DESCRIPTION OF THE TASK - Using the records below, locate all lines containing "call" and return them.

[Items from a data source]
((
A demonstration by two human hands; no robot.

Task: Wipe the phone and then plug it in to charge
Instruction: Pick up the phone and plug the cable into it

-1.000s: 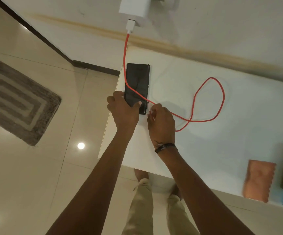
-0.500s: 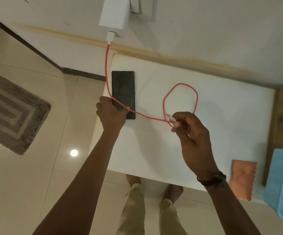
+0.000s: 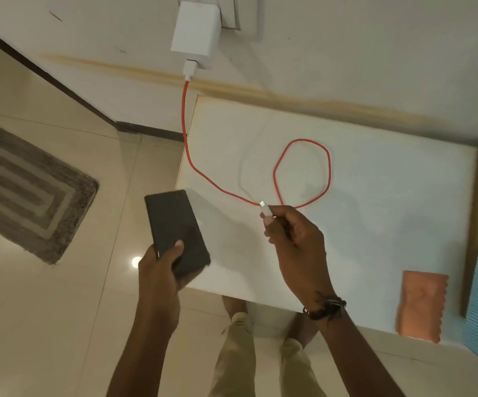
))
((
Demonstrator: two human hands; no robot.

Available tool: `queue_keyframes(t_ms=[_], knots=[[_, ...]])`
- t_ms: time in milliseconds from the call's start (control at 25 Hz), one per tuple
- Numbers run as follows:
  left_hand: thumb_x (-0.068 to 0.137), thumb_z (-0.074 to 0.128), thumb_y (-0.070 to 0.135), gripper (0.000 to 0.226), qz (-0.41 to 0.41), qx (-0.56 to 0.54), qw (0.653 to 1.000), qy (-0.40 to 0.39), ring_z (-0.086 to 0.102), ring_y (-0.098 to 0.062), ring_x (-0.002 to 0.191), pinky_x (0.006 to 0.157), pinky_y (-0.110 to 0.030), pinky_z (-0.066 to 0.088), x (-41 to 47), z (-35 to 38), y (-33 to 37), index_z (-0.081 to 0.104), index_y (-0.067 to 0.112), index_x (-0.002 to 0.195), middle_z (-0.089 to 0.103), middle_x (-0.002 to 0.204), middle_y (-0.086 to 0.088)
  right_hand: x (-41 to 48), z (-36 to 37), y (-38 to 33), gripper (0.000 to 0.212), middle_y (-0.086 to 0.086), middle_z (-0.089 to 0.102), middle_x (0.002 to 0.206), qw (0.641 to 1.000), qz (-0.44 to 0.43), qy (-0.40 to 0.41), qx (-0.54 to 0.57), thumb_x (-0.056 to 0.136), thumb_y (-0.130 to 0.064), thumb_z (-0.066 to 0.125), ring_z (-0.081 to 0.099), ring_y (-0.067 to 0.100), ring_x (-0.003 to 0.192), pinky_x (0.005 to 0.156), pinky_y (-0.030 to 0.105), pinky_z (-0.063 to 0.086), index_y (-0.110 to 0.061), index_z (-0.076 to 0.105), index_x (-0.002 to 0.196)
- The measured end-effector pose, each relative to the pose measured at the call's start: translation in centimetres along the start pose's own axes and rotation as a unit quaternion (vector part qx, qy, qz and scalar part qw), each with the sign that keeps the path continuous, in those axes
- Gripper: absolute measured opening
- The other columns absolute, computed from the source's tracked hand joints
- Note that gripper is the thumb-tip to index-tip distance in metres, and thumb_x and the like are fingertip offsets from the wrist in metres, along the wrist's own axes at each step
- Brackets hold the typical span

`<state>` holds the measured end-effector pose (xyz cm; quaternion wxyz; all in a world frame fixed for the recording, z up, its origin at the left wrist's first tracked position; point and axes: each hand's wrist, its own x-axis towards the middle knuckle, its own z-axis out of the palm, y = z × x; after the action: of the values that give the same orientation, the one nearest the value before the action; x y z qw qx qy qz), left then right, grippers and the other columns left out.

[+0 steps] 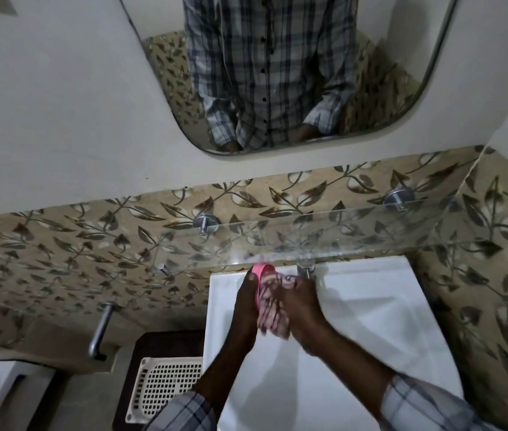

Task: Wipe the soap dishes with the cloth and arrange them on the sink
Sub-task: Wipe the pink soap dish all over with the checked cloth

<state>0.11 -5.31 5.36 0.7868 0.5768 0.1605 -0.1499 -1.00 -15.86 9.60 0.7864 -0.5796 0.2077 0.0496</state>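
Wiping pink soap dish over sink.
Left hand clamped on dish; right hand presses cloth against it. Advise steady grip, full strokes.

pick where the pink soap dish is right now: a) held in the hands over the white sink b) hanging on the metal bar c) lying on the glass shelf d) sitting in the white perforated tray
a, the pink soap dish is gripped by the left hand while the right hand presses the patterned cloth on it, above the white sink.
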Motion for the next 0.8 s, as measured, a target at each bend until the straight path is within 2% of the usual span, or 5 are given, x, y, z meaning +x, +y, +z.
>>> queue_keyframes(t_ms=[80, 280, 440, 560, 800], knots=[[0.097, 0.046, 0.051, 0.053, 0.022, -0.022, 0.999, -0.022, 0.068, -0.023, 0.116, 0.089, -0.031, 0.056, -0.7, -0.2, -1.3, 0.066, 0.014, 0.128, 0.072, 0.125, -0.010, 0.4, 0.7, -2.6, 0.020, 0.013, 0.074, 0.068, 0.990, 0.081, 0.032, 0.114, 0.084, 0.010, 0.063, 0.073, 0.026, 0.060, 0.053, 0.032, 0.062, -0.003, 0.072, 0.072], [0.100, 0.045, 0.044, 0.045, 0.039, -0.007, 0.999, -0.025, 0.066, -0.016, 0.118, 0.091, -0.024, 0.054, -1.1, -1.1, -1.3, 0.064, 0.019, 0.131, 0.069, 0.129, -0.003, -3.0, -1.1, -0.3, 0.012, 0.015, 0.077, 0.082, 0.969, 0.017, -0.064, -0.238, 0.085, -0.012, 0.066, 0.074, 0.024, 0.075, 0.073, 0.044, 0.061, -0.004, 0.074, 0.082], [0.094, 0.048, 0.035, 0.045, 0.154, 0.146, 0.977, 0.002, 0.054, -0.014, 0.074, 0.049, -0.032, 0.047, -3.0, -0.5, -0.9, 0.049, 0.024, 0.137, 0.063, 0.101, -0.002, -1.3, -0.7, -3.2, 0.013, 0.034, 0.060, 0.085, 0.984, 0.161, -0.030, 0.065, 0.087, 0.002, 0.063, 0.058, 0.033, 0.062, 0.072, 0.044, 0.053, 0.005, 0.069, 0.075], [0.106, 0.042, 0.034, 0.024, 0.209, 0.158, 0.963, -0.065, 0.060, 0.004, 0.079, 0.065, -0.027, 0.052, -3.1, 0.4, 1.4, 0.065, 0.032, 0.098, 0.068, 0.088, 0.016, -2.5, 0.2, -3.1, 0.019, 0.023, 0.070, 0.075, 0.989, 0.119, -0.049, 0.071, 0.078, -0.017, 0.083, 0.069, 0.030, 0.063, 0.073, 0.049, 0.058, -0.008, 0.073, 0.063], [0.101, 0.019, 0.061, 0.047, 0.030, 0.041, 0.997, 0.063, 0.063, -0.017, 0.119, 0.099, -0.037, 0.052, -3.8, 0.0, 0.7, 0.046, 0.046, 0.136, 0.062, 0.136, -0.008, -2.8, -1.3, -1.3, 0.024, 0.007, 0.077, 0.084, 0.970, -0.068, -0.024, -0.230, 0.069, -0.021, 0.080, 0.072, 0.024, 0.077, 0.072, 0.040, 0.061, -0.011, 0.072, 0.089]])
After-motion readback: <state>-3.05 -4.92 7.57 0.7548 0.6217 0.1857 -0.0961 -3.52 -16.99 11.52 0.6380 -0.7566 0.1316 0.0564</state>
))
ANSWER FOR THIS EXERCISE -
- t_ms: time in milliseconds from the call's start (control at 25 Hz), one per tuple
- The measured end-effector pose, each relative to the pose measured at the call's start: translation in centimetres along the start pose's own axes and rotation as a unit quaternion (vector part qx, qy, qz and scalar part qw), each with the sign that keeps the path continuous, in those axes

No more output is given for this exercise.